うがあああ!と頭を掻き毟りそうになる私の言葉を遮るように声が響いた。

私たちの周囲にこちらを窺うように集まっていた人々が左右に分かれ、現れたのはレミーエ様を伴ったエリオットさん……エリオット様?だった。


「国王陛下、本日はご臨席賜りましたこと、このエリオット、望外の喜びにございます。ご挨拶が遅れましたこと、誠に申し訳もございません」


言葉とは裏腹に、全く申し訳無くなさそうなエリオットさんは周りに聴かせるように大きな声でそう告げると、ミカエルに対して膝まづいて臣下の礼をとった。

その隣でただでさえ大きな目を見張っていたレミーエ様だったが、元とはいえ公爵家令嬢である。

驚いた様子など幻覚だったかのような完璧な所作で、優雅に膝まづいて礼をとった。

……しかし私にはわかる。恐らくあの美しく拡がったスカートのフリルの下で、エリオットさんをギリギリと踏みつけていることが。


「ハッ!臣籍となったとはいえ、可愛い弟の人生の節目である。余が参らぬ道理はあるまい。エリオット、レミーエ嬢……余も祝福しよう。せいぜい幸せになるがよい」


「親愛なる兄上に誓って」


「ありがたき幸せにございます」


二人が深く頭を下げると、周りを取り囲む招待客達から祝福の言葉とともに拍手が沸き起こった。


「おめでとうございます!」


「素晴らしい兄弟愛!セシル商会の未来も盤石ですな!」


「殿下が臣籍に落とされてからはほとんど国にも帰らず、疎遠だと聞いたこともあったが……噂とは違うようだな」


「新婦はアルトリアの方だとか……アルトリアとのパイプを確保したのか」


純粋に結婚を祝う以外の言葉もかなり耳に入ってきたが……エリオットさんのセシル商会の株が更に上がっているようで何よりである。まあそれを狙ってたんだろうけど。

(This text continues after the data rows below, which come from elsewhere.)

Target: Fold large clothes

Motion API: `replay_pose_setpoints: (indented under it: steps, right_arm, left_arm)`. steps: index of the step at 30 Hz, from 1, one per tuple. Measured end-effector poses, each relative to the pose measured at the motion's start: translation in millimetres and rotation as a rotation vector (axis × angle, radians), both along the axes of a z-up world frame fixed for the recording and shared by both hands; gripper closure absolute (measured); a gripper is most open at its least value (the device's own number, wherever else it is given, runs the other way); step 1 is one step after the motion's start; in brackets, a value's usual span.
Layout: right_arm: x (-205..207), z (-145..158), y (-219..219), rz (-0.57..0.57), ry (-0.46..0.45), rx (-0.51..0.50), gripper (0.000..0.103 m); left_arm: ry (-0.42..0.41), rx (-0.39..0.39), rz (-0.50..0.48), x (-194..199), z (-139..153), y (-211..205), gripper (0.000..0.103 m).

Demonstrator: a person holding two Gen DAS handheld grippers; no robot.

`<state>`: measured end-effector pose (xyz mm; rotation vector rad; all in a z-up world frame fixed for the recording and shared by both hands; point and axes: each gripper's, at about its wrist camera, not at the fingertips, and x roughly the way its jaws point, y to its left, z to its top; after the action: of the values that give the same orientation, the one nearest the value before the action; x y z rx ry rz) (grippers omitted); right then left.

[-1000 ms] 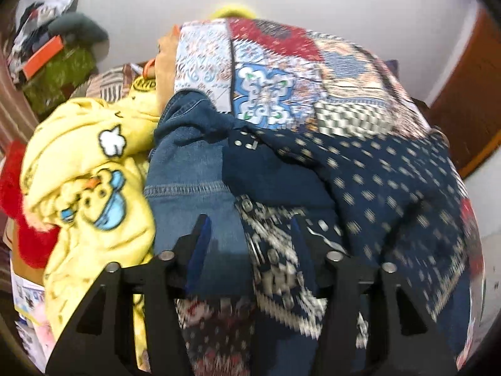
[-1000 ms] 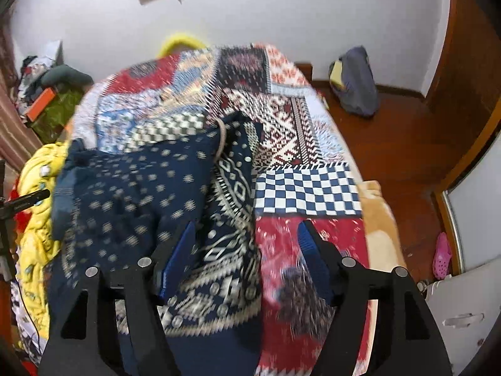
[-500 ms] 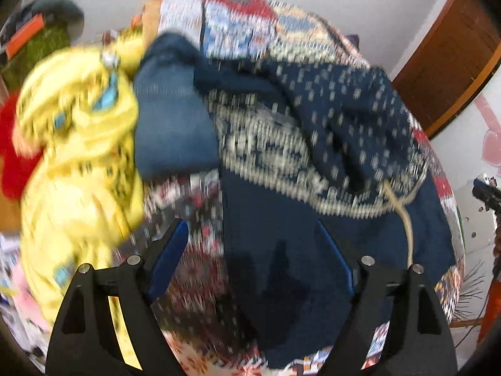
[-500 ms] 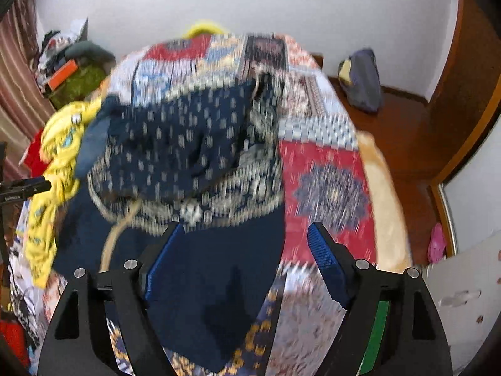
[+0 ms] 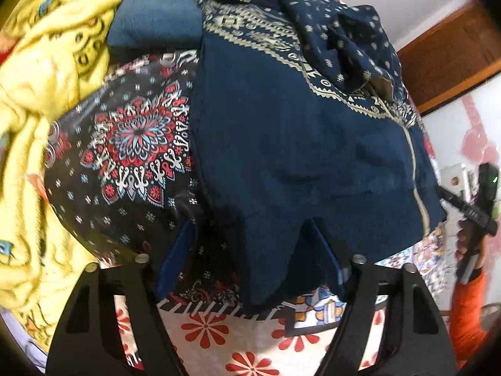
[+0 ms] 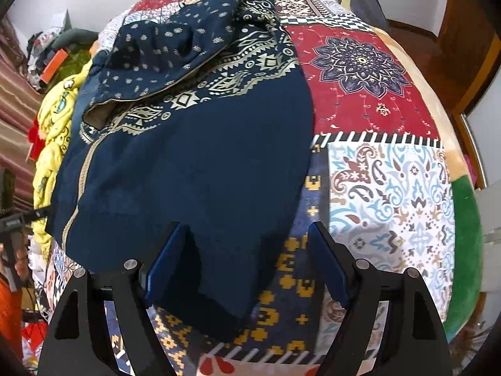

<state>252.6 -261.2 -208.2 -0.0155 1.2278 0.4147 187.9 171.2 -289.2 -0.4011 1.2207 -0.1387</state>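
Note:
A large navy garment [image 5: 297, 144] with a gold patterned band lies spread on the patchwork bedspread [image 6: 375, 169]; it also shows in the right wrist view [image 6: 194, 163]. Its far part is bunched and folded over [image 6: 175, 40]. My left gripper [image 5: 250, 250] is open, its jaws astride the garment's near left corner. My right gripper [image 6: 247, 266] is open, its jaws astride the near right corner. Neither is closed on the cloth.
A yellow cartoon-print blanket [image 5: 40, 94] and a denim piece [image 5: 156, 22] lie heaped at the left of the bed. A dark mandala-print cloth [image 5: 125, 150] lies under the garment's left edge. A wooden door [image 5: 454, 50] stands far right. The bed's right edge [image 6: 463, 213] drops off.
Both grippers have pulled back from the far bunched part to the garment's near edge and opened wider. The navy body now lies spread flat toward me.

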Motion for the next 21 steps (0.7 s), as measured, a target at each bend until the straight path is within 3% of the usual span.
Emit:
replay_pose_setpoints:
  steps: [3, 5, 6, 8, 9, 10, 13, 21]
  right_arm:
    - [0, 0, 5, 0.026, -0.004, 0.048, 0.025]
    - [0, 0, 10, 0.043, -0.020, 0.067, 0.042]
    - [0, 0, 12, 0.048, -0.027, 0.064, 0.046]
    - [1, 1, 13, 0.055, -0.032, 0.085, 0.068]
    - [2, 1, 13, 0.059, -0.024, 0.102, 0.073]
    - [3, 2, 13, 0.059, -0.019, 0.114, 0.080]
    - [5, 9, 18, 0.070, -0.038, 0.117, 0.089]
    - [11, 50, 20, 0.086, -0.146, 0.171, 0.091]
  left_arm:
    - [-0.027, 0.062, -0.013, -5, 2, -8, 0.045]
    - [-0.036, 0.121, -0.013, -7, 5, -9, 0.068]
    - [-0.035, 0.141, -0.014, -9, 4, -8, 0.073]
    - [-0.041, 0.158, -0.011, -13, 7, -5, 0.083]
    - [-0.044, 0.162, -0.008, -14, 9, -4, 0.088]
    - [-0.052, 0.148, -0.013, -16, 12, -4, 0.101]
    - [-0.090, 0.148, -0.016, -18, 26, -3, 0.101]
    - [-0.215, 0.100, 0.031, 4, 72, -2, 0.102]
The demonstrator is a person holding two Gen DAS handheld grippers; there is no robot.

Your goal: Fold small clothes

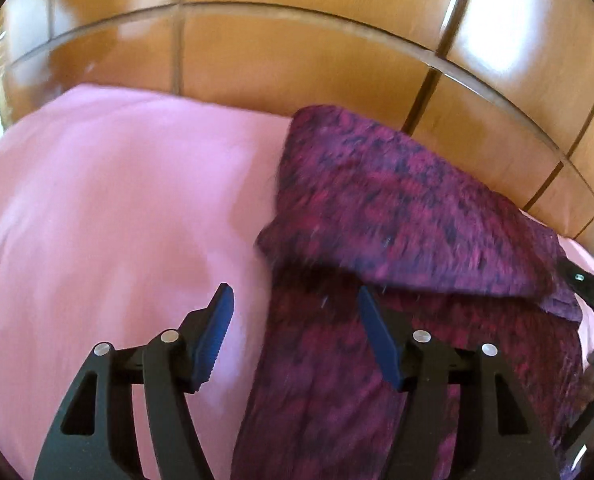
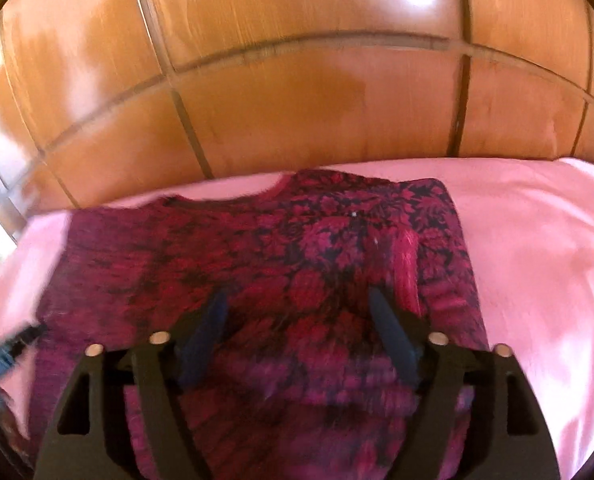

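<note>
Holding both grippers spread and empty, you are hovering over the garment rather than gripping it. Your left gripper (image 1: pixel 295 312) is sitting with its jaws wide apart, one blue pad (image 1: pixel 217 336) over the pink sheet (image 1: pixel 117 200) and the other above the left edge of the magenta floral top (image 1: pixel 397 208). Your right gripper (image 2: pixel 299 320) is likewise gaping, with nothing between its fingers, poised over the middle of the top (image 2: pixel 317 248).

That top is lying on the pink sheet (image 2: pixel 537 240) near the wooden headboard (image 2: pixel 297 100), neckline toward the wood. In the left view a side panel is already lying doubled over the body, so you are probably part-way through the side folds; blur is hiding whether that flap is fully settled. In the right view the right side is ending in a straight edge, possibly a fold too.

Next, you are likely needing a pinch on the hem corners nearest you, closing each gripper on both layers together, then carrying them toward the neckline. Watch that the loose flap is not sliding open as you lift.
</note>
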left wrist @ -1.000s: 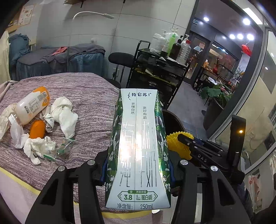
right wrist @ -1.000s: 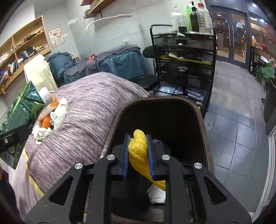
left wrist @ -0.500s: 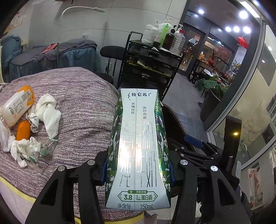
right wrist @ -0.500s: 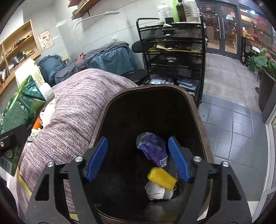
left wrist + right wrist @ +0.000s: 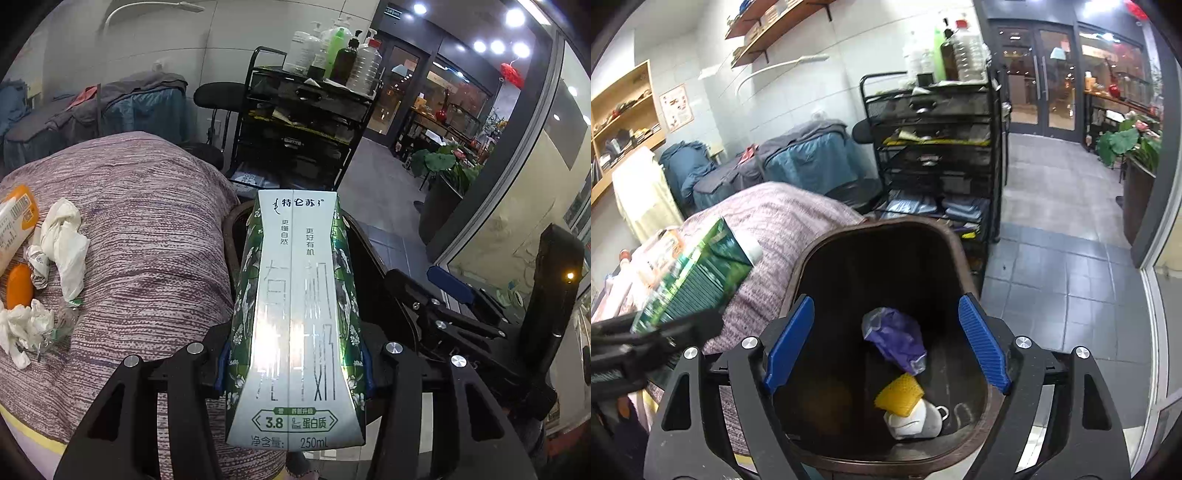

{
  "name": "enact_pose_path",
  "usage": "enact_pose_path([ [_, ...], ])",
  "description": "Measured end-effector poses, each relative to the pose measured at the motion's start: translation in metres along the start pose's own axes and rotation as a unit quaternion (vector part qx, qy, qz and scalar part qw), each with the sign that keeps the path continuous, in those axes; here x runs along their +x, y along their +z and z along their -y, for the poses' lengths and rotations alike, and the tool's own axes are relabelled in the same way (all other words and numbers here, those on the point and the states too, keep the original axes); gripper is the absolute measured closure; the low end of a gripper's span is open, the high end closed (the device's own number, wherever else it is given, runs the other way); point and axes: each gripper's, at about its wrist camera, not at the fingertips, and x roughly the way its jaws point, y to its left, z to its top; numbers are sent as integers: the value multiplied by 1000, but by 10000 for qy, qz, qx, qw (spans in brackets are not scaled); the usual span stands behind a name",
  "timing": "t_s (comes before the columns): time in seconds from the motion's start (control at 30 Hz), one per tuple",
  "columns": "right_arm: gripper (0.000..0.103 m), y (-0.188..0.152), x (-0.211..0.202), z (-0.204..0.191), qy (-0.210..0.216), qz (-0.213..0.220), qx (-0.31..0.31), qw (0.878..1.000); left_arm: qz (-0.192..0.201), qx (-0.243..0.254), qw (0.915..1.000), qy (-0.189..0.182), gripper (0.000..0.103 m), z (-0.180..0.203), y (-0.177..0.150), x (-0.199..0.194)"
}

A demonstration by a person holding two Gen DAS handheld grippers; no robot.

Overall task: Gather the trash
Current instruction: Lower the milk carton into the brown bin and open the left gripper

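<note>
My left gripper point(image 5: 295, 365) is shut on a green and white 250 mL milk carton point(image 5: 295, 317), held upright beside the bed; the carton also shows in the right wrist view point(image 5: 698, 277). My right gripper point(image 5: 886, 347) is open and empty above the dark brown trash bin point(image 5: 879, 229). In the bin lie a yellow sponge-like piece point(image 5: 899, 395), a purple bag point(image 5: 897, 338) and a white mask point(image 5: 916, 422). On the striped bed cover point(image 5: 147, 229) lie crumpled white tissues point(image 5: 64, 240), an orange bottle point(image 5: 14, 218) and an orange object point(image 5: 18, 291).
A black wire cart point(image 5: 938, 147) with bottles on top stands behind the bin. A black stool point(image 5: 218, 96) and covered furniture point(image 5: 129, 107) stand by the wall. Tiled floor point(image 5: 1063, 258) lies to the right, with a glass wall beyond.
My right gripper opened and dropped the yellow piece into the bin. My left gripper moved right toward the bin with the carton.
</note>
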Motion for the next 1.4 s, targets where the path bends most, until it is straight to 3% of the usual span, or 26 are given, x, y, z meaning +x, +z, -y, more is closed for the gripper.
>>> enact_pose_path([
  [0.47,21,8,-25,29,-392,348,432,9977,-452,245,9987,-21,53,15,-1,37],
  [0.8,21,8,-27,33,-430,354,540,9970,-513,258,9983,92,52,13,-4,43],
  [0.83,21,8,-27,33,-430,360,541,9970,-509,271,9983,114,50,14,-4,43],
  [0.9,20,9,-29,33,-434,377,535,9969,-458,296,9984,139,33,15,-5,41],
  [1.0,20,9,-31,32,-447,413,532,9967,-301,342,9988,176,22,16,-3,36],
  [1.23,15,11,-35,29,-428,497,551,9963,-80,341,9993,150,17,18,-3,22],
  [1.4,15,13,-37,25,-382,543,540,9963,321,410,9982,305,12,18,-3,-3],
])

しかし、ミカエルが王様だなんて……ああ、物凄く面倒臭いことになる予感。ここは一発、周りの招待客たちに溶け込みながら逃げ出そう。

幸い私は生粋のモブ。

むしろ取り巻くのが天命とも言える。

よし。コゼット16歳、悪役令嬢の取り巻きの取り巻き始めます!


私はモブ。私はモブ……

私は出来る限り気配を消してジリジリと後ろに下がりつつ、人々に紛れこもうとした。

しかし気配というのはどうしたら消えるのだろうか。気配スイッチとかあるといいのに。